**Required action**
Please repeat, from the entries that follow, the lines from the one containing "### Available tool" through the one containing "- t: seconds" exactly, adding nothing.

**Supplied records**
=-=-=

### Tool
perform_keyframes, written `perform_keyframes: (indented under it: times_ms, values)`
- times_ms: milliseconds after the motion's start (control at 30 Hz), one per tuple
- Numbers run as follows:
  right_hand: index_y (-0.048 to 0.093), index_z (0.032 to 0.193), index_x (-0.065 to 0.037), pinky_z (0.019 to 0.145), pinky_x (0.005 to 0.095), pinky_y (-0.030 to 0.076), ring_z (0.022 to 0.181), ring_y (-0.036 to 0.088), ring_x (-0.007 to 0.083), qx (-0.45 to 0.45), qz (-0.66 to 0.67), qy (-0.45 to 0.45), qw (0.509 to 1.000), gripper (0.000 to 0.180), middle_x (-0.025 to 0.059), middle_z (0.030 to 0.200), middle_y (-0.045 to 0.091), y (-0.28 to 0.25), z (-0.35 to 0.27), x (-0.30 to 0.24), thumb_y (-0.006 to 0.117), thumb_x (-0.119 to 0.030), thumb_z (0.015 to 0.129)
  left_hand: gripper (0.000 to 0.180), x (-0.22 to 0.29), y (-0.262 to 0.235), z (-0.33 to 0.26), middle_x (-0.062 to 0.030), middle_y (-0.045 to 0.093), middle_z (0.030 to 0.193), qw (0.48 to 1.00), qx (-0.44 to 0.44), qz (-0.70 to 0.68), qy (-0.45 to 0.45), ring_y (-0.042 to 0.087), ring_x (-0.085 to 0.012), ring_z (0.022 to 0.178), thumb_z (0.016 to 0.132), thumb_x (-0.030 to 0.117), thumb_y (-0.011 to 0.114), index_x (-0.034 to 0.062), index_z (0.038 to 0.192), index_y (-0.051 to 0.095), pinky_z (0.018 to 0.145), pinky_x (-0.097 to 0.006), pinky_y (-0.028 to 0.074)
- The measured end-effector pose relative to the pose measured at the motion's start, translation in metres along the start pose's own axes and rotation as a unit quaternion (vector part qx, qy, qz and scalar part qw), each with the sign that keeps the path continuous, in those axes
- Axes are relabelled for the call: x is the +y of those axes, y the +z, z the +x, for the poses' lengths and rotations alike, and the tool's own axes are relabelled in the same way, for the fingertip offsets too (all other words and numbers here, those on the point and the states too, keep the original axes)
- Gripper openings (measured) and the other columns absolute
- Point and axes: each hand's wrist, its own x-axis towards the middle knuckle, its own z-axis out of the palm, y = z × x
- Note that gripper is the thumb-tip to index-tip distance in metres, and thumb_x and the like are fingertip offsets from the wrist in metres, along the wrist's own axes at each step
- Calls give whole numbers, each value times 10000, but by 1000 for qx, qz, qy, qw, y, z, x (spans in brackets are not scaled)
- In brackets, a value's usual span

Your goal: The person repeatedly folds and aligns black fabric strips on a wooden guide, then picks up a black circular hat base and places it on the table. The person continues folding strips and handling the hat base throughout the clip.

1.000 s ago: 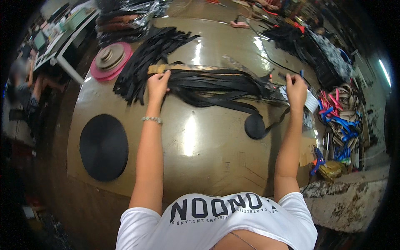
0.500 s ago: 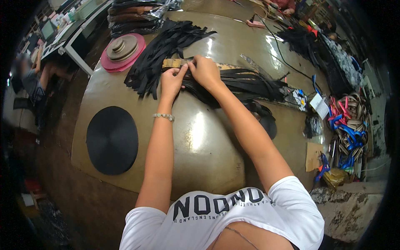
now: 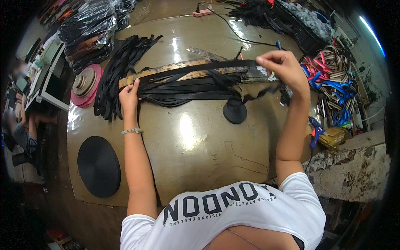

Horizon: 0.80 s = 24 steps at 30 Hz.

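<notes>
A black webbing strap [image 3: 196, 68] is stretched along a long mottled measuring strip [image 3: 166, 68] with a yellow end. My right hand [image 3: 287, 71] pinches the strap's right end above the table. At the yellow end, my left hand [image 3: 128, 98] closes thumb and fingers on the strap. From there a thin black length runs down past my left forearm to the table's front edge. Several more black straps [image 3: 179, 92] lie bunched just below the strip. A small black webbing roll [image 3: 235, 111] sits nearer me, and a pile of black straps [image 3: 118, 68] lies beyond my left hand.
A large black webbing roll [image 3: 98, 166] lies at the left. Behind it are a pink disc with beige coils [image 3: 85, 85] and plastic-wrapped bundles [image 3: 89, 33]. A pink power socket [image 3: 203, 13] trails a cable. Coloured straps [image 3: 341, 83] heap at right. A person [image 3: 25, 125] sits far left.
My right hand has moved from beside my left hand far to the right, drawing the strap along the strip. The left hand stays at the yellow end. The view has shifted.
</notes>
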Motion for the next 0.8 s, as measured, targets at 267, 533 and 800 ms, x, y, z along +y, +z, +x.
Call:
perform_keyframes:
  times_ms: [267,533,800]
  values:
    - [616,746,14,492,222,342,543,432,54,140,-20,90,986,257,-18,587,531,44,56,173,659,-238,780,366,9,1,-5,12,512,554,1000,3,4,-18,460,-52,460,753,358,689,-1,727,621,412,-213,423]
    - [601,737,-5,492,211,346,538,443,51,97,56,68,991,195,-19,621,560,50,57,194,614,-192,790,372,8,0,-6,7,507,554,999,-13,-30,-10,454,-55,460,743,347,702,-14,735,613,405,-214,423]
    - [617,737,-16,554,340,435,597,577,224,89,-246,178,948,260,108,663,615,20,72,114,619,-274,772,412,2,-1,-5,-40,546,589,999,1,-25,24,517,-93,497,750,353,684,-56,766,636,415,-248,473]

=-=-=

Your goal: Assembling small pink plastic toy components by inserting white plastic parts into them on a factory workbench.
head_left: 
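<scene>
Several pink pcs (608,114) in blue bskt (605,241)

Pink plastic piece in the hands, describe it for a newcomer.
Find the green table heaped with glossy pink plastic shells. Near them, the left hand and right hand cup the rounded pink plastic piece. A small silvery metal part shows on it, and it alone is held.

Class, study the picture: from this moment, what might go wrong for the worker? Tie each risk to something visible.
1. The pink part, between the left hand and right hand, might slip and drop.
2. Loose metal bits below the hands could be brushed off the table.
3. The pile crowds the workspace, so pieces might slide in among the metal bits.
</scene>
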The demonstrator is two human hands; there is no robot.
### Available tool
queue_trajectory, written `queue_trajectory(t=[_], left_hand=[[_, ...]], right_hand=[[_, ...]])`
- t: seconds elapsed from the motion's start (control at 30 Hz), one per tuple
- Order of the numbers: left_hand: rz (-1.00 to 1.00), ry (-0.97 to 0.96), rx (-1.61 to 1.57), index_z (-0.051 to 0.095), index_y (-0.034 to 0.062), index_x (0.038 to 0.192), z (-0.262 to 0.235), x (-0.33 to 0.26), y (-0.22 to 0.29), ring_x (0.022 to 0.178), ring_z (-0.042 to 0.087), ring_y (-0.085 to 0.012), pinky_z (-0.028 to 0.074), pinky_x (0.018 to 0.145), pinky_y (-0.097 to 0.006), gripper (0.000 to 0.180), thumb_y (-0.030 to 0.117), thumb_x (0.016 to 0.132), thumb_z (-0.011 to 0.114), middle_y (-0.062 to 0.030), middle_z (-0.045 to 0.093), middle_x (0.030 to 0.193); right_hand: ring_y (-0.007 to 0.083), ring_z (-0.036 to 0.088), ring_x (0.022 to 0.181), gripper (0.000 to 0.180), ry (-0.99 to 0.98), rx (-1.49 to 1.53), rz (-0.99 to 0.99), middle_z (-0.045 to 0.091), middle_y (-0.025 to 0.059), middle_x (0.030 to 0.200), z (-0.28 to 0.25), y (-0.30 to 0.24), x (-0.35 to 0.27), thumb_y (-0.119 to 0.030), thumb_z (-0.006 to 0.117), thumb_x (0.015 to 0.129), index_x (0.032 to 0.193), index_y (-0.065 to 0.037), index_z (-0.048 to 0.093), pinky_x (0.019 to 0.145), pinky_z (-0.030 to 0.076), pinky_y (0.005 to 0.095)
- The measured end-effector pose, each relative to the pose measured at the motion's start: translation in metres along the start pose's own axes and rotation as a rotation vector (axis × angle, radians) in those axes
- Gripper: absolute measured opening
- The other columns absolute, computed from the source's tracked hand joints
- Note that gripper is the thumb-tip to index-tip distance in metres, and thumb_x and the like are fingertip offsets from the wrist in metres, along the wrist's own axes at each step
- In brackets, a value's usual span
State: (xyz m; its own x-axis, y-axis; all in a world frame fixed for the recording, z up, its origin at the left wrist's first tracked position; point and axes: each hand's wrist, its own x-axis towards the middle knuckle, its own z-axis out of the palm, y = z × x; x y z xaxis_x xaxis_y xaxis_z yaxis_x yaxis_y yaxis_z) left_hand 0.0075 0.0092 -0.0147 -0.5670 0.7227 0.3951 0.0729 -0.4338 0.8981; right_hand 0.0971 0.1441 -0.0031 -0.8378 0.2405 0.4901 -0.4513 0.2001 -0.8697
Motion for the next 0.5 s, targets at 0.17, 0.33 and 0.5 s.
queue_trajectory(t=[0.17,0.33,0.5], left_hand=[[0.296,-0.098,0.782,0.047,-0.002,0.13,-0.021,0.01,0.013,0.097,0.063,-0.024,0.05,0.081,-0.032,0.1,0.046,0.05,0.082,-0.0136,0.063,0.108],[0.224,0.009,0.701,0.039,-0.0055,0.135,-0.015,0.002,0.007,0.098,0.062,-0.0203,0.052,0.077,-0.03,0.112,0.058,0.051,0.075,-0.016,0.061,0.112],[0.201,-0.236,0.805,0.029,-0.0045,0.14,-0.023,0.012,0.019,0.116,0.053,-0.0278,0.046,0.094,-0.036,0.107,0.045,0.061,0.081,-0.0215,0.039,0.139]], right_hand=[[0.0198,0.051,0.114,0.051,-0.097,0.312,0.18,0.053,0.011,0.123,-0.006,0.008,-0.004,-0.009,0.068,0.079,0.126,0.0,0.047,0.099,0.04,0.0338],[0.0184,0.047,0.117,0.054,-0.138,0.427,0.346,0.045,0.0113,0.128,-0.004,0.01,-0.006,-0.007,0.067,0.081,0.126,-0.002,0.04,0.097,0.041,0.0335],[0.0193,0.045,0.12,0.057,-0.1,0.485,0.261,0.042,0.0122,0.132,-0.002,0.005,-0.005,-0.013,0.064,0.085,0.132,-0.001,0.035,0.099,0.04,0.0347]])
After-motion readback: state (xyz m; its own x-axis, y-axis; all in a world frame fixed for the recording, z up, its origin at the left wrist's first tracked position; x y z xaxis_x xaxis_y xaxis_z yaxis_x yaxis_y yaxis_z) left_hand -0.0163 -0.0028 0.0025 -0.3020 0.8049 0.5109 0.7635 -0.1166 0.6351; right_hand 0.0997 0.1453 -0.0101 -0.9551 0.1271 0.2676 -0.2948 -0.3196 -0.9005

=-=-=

**Answer for this exercise**
### Available tool
queue_trajectory, written `queue_trajectory(t=[_], left_hand=[[_, ...]], right_hand=[[_, ...]])`
- t: seconds elapsed from the motion's start (control at 30 Hz), one per tuple

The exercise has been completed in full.